Exercise directions: All of the data must be returned word for word.

Exercise data:
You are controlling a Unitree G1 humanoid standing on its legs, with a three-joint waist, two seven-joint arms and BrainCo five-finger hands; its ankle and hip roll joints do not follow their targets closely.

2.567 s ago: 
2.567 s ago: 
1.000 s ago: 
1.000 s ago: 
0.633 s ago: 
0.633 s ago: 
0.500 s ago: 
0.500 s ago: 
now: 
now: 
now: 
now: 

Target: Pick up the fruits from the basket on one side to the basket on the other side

Answer to this exercise:
You are controlling a Unitree G1 humanoid standing on its legs, with a three-joint waist, two seven-joint arms and BrainCo five-finger hands; its ankle and hip roll joints do not follow their targets closely.

2.567 s ago: 
2.567 s ago: 
1.000 s ago: 
1.000 s ago: 
0.633 s ago: 
0.633 s ago: 
0.500 s ago: 
0.500 s ago: 
now: 
now: 
now: 
now: 

Target: Pick up the fruits from the basket on one side to the basket on the other side

No additional lines are needed for this answer.